I know it's been a while since I've written about MIL. I seriously and very sincerely mean it when I say I have been trying so hard to be nice and just let things go. But if you've been a reader of this blog for any amount of time, you know that sometimes I need to vent before I explode.
On Fridays, MIL knows she isn't supposed to cook. It's my night to cook. But still, she asks me if I want her to cook. I gave her the are-you-completely-crazy-or-stupid face and she nodded in understanding. Yes, go away. Now. Please. Before I throat-chop you. I've had enough of you for this week. You have no idea how hard it is for me to be nice to you or to restrain myself from hitting you over the head with my frying pan that once was nice but is now scorched on the bottom and is dirty because you didn't wash it.
I take Seoul, who is so happy I'm home that she's clapping her hands, into our bedroom and nurse her privately while Raelynn plops down on the sofa in the living room to watch Nickelodeon. I hear MIL making some cleaning-type sounds in the kitchen and then I hear her leave. Good, I think to myself. I don't have to look at that woman for 2 whole days.
When I'm done attending to Seoul, I come out and discover there's not much she's really done in the kitchen to clean up. It's the typical messes. Vegetables on the floor. Crap all over the counter. You know. Except for this...
What IS this, you ask? Your guess is as good as mine. It could be tofu. It could be meat. The liquid looks like milk but is very likely oily fatty yuckiness. She just left this nasty, unappetizing crap sitting out all day and couldn't be bothered to take it away with her. Like any of us will eat this.
And then, for good measure, she left this apple core. On a dirty oven mitt. WHY would you leave that out? WHY would you save that? And why would you put it on something that is in desperate need of a wash?
These 2 things completely set me off and I realized I could no longer keep quiet about all the stupid shit she's done lately.
Like when she inexplicably dug through my wardrobe. Why the hell was she in there? I have no idea. But she found part of my vortex. I know this because when I'd gone into Raelynn's closet, there staring back at me were 4 of the ugliest pants ever, all of them with polka dots and all of them I'd shoved into the vortex last year. I confronted her on it and she said Raelynn should be wearing these things under her clothes because it's so cold. Not like she doesn't have a shit-ton of other non-vomitous garments to serve that very same purpose. I used Google Translator to tell her that I'd tucked them away because Raelynn refused to wear them. Before MIL could say anything more, Raelynn chimed in with how much she hated them. So take that, Goatface. Oh and yes, I also used Google Translator to tell her to stay out of my closet. Don't touch my personal items. Cow.
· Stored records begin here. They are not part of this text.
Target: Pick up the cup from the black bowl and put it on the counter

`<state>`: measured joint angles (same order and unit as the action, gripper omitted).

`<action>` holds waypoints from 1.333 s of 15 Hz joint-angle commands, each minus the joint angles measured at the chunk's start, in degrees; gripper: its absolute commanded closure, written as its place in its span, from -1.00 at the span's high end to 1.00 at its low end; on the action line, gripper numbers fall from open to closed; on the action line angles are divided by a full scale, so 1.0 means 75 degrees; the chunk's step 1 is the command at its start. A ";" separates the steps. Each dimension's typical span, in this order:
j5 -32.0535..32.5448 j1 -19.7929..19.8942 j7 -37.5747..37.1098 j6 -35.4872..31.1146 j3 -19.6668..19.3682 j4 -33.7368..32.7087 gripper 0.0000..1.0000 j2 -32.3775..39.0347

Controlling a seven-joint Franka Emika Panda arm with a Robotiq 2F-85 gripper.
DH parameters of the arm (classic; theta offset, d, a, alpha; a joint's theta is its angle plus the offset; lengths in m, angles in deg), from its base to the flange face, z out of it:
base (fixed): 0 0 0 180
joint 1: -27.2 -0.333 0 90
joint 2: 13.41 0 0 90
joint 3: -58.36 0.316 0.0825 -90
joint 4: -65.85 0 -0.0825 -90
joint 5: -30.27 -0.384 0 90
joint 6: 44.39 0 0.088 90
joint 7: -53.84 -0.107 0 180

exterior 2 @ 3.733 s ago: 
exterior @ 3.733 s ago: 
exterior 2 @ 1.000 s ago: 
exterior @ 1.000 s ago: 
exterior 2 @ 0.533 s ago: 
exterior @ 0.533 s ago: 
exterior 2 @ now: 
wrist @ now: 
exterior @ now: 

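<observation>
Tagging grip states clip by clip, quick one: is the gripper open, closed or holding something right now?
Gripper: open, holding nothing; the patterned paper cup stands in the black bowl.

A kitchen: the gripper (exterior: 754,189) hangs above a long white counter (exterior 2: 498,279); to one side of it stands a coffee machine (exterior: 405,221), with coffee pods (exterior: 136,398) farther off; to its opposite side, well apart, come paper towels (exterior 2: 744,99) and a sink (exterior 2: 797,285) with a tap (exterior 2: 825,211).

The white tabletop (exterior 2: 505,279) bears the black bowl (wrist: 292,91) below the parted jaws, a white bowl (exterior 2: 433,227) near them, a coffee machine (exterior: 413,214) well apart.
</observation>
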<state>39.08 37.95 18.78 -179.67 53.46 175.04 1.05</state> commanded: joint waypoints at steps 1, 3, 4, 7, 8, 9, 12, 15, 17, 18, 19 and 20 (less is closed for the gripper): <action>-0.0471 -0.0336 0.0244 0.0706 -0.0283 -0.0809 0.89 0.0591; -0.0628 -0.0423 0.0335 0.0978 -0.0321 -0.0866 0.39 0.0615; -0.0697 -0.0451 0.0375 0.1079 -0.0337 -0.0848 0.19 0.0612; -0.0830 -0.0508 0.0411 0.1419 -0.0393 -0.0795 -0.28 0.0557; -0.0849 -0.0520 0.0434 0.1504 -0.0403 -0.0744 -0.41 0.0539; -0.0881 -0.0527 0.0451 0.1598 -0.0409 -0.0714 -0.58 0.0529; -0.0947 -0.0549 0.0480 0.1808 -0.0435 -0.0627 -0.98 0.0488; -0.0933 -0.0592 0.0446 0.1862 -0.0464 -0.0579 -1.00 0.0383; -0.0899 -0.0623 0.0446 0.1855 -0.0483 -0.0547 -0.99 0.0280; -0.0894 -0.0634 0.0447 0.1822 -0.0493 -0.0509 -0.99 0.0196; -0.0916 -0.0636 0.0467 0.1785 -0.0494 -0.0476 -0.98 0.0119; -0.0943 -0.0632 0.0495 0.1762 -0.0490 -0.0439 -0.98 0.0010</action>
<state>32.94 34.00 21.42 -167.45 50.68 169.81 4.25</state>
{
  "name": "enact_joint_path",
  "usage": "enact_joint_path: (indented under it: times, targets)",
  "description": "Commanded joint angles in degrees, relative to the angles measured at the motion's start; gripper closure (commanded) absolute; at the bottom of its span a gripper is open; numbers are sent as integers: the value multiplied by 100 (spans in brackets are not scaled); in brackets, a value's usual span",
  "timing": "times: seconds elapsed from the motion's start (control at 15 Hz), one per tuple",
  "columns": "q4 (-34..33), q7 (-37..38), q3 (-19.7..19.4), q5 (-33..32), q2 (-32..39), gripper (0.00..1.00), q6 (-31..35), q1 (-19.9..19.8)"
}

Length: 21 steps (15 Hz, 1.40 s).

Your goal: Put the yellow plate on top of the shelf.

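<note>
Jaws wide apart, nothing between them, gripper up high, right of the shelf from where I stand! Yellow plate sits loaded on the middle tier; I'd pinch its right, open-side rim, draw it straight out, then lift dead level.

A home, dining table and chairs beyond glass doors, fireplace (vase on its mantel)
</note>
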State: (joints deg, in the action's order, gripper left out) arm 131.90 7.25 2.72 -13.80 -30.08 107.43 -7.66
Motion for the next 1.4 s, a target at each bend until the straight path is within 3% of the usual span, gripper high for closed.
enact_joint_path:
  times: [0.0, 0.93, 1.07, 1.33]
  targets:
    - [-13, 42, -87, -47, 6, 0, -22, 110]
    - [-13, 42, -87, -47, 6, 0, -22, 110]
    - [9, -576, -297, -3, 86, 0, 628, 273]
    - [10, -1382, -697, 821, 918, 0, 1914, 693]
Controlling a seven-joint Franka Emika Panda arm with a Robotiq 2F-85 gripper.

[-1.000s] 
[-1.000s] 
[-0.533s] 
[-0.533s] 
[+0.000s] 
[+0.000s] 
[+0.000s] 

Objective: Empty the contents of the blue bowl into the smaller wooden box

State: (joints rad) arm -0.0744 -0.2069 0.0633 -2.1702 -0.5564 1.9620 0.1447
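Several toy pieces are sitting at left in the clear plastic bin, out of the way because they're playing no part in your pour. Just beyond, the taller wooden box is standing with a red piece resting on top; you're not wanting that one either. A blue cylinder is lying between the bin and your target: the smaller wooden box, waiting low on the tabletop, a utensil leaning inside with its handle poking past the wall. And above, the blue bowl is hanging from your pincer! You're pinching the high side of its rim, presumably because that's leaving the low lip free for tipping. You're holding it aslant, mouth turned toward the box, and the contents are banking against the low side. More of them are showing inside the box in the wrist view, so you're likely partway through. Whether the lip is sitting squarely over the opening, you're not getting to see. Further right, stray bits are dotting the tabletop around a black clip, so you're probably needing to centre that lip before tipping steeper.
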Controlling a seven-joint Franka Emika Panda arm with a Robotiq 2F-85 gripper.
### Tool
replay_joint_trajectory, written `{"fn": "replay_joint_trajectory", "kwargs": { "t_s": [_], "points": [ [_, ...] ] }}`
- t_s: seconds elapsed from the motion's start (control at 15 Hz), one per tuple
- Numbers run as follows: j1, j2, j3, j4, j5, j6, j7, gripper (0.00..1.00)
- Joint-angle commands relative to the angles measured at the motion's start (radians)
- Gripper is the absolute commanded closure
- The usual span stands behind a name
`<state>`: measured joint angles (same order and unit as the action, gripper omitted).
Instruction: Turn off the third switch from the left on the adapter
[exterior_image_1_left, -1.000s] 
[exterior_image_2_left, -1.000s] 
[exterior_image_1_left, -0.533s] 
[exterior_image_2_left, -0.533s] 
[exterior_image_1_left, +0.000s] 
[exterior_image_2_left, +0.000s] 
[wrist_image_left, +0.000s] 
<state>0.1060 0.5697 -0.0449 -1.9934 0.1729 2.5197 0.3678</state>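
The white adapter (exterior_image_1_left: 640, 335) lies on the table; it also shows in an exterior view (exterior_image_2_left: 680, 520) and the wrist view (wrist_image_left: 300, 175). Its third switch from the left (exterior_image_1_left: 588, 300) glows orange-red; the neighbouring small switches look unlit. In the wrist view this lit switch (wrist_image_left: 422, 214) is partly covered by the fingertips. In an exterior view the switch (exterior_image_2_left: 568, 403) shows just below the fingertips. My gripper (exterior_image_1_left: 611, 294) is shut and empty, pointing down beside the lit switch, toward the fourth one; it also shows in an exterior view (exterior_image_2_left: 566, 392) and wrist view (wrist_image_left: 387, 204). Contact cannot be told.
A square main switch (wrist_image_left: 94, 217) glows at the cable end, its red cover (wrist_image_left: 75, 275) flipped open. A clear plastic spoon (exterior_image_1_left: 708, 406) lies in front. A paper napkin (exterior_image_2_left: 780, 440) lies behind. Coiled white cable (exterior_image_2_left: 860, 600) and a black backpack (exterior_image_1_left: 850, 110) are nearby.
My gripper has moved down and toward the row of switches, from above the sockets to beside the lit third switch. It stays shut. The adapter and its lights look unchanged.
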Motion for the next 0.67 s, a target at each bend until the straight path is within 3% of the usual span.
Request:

And of course, there are days I come home from work and I notice she's given Seoul some of Raelynn's toys to play with. This wouldn't be a problem if the toys were safe for babies. But they aren't and this is why I have repeatedly told her not to do that and repeatedly shown her which toys are for Seoul (honestly, it's quite obvious but MIL doesn't seem to grasp this concept). Yesterday, I came home and found a small box with a shower cap I'd had stashed away on the upper shelf in our bathroom now out in the living room. When I asked her about it, she told me her idiot husband, my FIL, had given it to Seoul. I just can't even with these people.
The list goes on and as you know, one thing here or there doesn't get to me but after suppressing my annoyance constantly I feel a full-on rage boiling over. Bits of luo bo left out everywhere. Insisting Raelynn eat some snack after school when she's already had one. Telling me everything is "hao chi" which is Chinese for delicious and telling me "hao chi" about everything when it clearly is not "hao chi." Putting an extra shirt on the baby to keep her warm inside the house now that Spring is here and city heat has turned off the radiators but NOT putting socks on her feet. Her hagly voice. Washing the dishes with cold water (thankfully Jeremy saw her too and shouted at her). Drinking tea out of an old rinsed out jelly jar which I don't know why it bothers me so much but it just DOES. Using so much oil when she cooks that she ruins everything she cooks.
And so the story goes. There's more of course but I just don't want to waste another minute of my weekend complaining about her. I feel better after venting, for now at least. Until she leaves another bowl of grossness on my counter that is.